The above calculation may not yield a great deal of intuition on the origin of CCZ transversality. A deeper understanding is reached by learning about a generalised notion of triorthogonal codes. Bravyi and Haah gave the original conception of triorthogonal codes to construct codes where the transversal gate is a logical T . In our synthillation paper, we showed that this notion can be generalised to explain transversality of all gates in the Clifford hierarchy. While this proof encompasses CCZ gates, the proof’s generality may obscure the applicability to the above colour code. So let me paraphrase the argument for this special case (and slightly modify for a colored lattice). To get a CCZ logical we need:

  1. All the X logical operators have support on an equal number of black and white vertices;
  2. For any pair of X logical operators, the common support contains an equal number of black and white vertices;
  3. For any trio of X logical operators, the common support contains an unequal number of black and white vertices, with the difference between an odd number;

One can easily check these conditions are satisfied on the cube unit cell. There are some additional demands on the X stabilisers, but these are very similar to the demands for transversality of a T-gate.

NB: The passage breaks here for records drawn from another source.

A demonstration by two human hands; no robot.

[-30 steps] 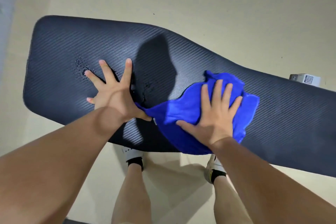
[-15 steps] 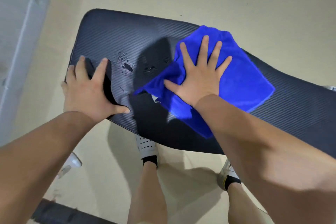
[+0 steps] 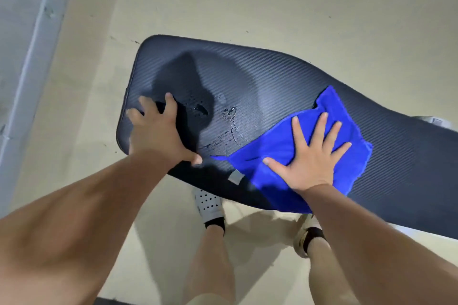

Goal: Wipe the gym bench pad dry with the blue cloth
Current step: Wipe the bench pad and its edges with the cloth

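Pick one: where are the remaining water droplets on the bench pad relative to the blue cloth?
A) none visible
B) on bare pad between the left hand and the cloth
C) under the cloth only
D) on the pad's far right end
B: the water droplets sit on bare bench pad between the left hand and the blue cloth, which the right hand presses flat.

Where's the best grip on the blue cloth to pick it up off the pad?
Probably the free corner of the blue cloth, farthest from the person: it sticks up past the right hand pressing the middle flat on the bench pad. Come from above, from the pad's far edge.
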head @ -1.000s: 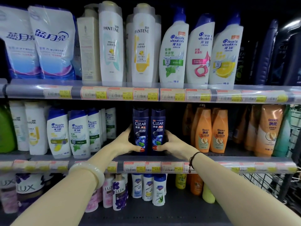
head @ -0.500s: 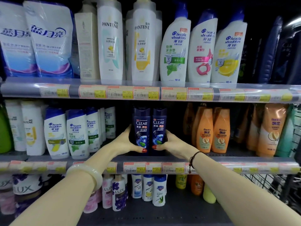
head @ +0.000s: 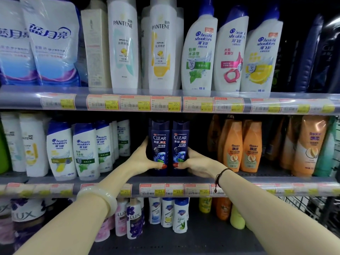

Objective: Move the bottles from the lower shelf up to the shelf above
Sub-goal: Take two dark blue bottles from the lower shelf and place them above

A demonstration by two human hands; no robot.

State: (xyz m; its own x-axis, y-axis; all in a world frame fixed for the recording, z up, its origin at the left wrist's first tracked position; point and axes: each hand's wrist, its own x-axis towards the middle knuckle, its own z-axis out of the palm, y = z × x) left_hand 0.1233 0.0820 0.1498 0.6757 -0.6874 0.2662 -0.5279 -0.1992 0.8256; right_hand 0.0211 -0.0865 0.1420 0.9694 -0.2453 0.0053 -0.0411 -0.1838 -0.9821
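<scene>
Shop shelving stocked with shampoo; at the middle shelf point(head: 165, 179), under the upper shelf point(head: 22, 101) of Pantene bottles point(head: 122, 45), I log two dark-blue Clear bottles upright side by side, my left hand point(head: 141, 159) curled round the left bottle point(head: 159, 144), my right hand point(head: 198, 162) round the right bottle point(head: 180, 144), thumbs across their fronts.

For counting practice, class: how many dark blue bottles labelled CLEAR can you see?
2, side by side on the middle shelf: the left bottle in the left hand, the right bottle in the right hand. More may stand hidden behind them.
</scene>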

I also promised a connection to gate-synthesis, and this will explain why the code has 8 qubits! There are various papers (e.g. Amy and Mosca) that explain how to unitarily compose T gates with CNOT gates to implement any gate in the 3rd level of the Clifford hierarchy. For the CCZ gate, it is well known that 7 T-gates are optimal (at least without using any special tricks). Furthermore, this can be implemented in T-depth one (all 7 T gate are performed simultaneously) provided we use some ancillary qubits (first shown by Selinger). The CNOT gates preceding the T gates can be interpreted as an encoding unitary into some quantum code. However, the codes used by optimal gate-synthesis have no X-stabilisers, and so are distance one. The strategy me and Mark pursued was to take this trivial code and pad it out with extra qubits and extra stabilisers without harming its transversality properties. It transpires that for a circuit composed of solely CCZ gates (possibly very many CCZ gates), this padding is possible using only 1 additional qubit. Therefore, there is an error protected code using only one more qubit than optimal unitary gate-synthesis. 7+1=8, which explains the relation between the 8 qubit code and CCZ (which requires 7 T-gates). This post is skimming many details, but hopefully conveys a taste of the underlying mathematics. The full gory details appear in Example IV.1 of our paper.

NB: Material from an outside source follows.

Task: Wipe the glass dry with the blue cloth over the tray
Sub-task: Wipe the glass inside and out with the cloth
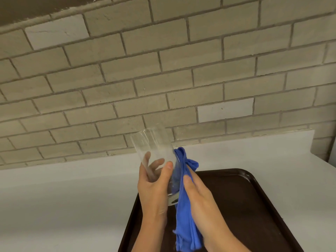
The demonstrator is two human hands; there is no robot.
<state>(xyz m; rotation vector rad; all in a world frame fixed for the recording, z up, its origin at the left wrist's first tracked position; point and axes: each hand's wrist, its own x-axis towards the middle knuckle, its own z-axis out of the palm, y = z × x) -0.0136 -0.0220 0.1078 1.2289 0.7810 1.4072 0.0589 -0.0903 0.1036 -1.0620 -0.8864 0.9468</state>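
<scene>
Glass was the object of the work, a tall clear tumbler held up in the air above the near left corner of the dark brown tray. Left hand closed round its lower half: thumb across the near face, fingers visible through the wall on the far side, palm cupping toward the heavy base. Right hand lay mostly flat, fingers fairly straight, pressing the blue cloth against the right flank of the glass; the thumb rested on the fabric. Cloth bunched at its top beside the glass wall and hung down in a long fold past the wrist, its tail over the tray. Long axis of the glass ran near upright but tipped, open mouth up and leaning away toward the brick wall and a little left, base down and toward the person. Streaks or a film of water seemed to cling inside the upper wall, though the blur left that uncertain. Judgement on doing the step well: keep the left grip low and firm so the wall stays free, turn the glass against the cloth rather than dragging the cloth, work base to rim, then push a fold inside the mouth. Hold it over the tray so drips land there, not on the white counter. A wet glass slips easily, so light pressure seemed wise.
</scene>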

Earlier in the post, I also alluded to higher distance colour codes. Here I was referring to unfolding the colour code by Kubica, Yoshida and Pastawski. This is a neat paper on the correspondence between colour codes and surface codes. However, buried within the paper is the observation that 3D colour codes (of large distance) can have CCZ transversality of the above nature. An important point is that the bulk lattice of a 3D colour code must be 4-valent, and this can only be violated at boundaries and defects. Therefore, these larger colour codes are not cubic lattices (which would be 6-valent in the bulk). However, the boundary conditions have some geometry and Kubica and company fix these boundaries to be cubic. Hence, we see that the smallest interesting colour code corresponds is an instance of this family of codes where the set of bulk qubits is empty. All qubits sit on the boundary.

This covers everything I wanted to say here. It has been a longer and more technical post than usual. But I think the connections between these different topics and papers is interesting and worth pointing out.